_Task description_
Return all lines of the data in which the string "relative" occurs.
::: Data for analysis
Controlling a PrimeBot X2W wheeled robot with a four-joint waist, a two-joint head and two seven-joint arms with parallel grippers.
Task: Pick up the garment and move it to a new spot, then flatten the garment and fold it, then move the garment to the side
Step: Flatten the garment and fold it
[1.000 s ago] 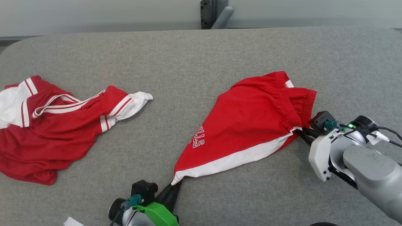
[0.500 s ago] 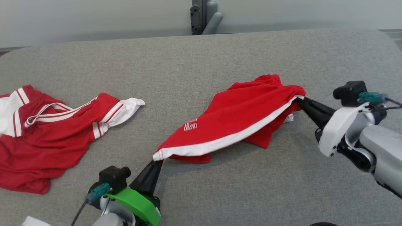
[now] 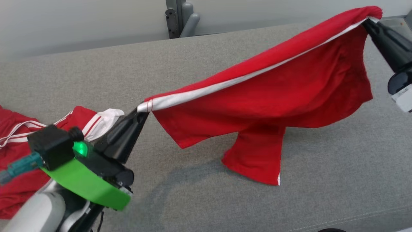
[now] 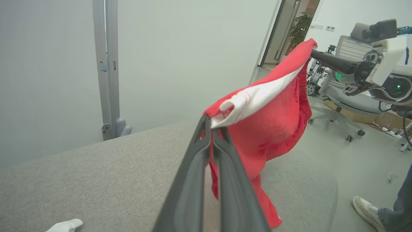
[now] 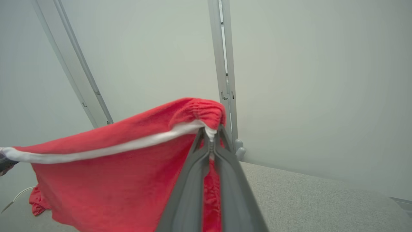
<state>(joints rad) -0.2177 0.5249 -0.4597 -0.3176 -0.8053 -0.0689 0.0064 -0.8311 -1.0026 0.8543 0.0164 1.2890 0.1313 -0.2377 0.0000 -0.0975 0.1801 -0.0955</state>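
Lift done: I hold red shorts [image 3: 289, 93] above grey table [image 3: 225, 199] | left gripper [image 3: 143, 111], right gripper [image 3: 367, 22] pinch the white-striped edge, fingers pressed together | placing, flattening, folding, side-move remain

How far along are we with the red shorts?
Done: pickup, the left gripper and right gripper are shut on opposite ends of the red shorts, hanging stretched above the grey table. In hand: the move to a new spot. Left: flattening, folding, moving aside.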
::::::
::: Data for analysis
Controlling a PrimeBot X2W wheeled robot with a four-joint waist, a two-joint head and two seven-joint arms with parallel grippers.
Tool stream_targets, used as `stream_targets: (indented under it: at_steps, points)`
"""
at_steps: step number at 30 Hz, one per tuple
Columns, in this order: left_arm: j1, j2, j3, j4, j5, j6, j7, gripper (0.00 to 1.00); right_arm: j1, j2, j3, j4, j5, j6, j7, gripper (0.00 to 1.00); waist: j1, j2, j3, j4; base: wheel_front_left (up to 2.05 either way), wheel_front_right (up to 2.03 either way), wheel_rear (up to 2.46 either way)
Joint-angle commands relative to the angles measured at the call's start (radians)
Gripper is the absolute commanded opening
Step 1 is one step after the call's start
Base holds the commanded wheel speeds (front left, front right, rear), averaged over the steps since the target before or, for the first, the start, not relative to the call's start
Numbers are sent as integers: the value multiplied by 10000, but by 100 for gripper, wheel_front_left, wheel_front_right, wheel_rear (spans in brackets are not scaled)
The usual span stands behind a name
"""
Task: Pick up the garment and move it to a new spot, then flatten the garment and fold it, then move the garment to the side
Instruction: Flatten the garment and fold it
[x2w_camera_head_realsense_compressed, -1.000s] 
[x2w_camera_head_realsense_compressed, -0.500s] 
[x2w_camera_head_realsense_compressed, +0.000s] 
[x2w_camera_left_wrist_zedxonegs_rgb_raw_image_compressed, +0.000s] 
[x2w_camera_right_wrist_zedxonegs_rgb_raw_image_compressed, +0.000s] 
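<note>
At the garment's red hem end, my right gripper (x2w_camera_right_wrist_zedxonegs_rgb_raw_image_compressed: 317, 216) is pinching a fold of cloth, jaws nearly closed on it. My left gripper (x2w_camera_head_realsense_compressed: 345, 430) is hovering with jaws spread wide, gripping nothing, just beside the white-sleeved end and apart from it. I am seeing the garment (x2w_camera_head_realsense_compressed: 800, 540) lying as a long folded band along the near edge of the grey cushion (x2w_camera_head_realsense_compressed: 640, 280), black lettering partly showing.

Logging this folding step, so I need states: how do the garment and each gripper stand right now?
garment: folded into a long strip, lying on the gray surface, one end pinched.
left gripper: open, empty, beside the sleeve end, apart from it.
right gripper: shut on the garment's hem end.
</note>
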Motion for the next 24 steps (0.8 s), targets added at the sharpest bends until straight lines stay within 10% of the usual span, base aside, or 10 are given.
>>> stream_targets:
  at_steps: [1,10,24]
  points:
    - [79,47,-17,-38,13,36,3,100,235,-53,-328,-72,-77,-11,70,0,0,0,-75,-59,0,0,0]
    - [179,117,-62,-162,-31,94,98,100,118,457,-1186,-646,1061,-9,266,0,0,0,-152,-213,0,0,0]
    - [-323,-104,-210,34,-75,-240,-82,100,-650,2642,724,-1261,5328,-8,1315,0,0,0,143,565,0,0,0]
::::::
_Solution for this task_
Joint-angle commands relative to the angles measured at the call's start (radians)
Base holds the commanded wheel speeds (front left, front right, rear), averaged over the steps since the target before or, for the first, the start, not relative to the call's start

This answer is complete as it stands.